### Data excerpt:

____

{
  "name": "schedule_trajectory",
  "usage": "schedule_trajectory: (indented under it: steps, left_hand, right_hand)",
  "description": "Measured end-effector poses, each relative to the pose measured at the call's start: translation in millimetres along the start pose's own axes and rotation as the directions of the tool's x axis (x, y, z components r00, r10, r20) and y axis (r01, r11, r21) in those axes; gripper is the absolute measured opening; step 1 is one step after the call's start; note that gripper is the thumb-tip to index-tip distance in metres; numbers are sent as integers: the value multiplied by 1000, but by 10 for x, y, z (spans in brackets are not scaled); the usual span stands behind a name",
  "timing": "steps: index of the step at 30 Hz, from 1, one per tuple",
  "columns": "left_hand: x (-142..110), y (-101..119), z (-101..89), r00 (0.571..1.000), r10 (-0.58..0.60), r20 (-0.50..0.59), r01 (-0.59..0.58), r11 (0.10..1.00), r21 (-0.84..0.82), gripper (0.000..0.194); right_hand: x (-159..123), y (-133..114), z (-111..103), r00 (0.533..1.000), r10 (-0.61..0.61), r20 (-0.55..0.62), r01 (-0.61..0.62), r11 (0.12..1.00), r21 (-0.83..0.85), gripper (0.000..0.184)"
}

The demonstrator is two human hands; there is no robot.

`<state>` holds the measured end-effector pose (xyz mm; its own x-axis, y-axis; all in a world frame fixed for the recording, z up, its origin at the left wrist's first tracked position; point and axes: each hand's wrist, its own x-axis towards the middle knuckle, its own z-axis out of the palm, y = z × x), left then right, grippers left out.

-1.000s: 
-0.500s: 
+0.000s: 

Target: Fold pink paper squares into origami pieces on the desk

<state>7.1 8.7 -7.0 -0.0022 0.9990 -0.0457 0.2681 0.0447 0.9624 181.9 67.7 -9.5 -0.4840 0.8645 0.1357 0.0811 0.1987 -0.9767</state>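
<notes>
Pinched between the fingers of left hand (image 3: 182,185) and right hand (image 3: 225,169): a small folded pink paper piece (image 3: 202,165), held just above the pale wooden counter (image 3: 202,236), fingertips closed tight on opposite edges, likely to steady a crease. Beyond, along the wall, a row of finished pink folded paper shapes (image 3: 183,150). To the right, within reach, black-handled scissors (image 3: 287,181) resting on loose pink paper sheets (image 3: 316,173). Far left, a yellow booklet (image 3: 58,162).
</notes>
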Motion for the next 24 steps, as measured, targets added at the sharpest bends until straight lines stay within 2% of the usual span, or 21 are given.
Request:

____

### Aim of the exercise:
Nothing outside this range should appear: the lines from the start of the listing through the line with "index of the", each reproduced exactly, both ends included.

### Task response:
{
  "name": "schedule_trajectory",
  "usage": "schedule_trajectory: (indented under it: steps, left_hand, right_hand)",
  "description": "Measured end-effector poses, each relative to the pose measured at the call's start: translation in millimetres along the start pose's own axes and rotation as the directions of the tool's x axis (x, y, z components r00, r10, r20) and y axis (r01, r11, r21) in those axes; gripper is the absolute measured opening; step 1 is one step after the call's start; note that gripper is the thumb-tip to index-tip distance in metres; numbers are sent as integers: the value multiplied by 1000, but by 10 for x, y, z (spans in brackets are not scaled); the usual span stands behind a name",
  "timing": "steps: index of the step at 30 Hz, from 1, one per tuple",

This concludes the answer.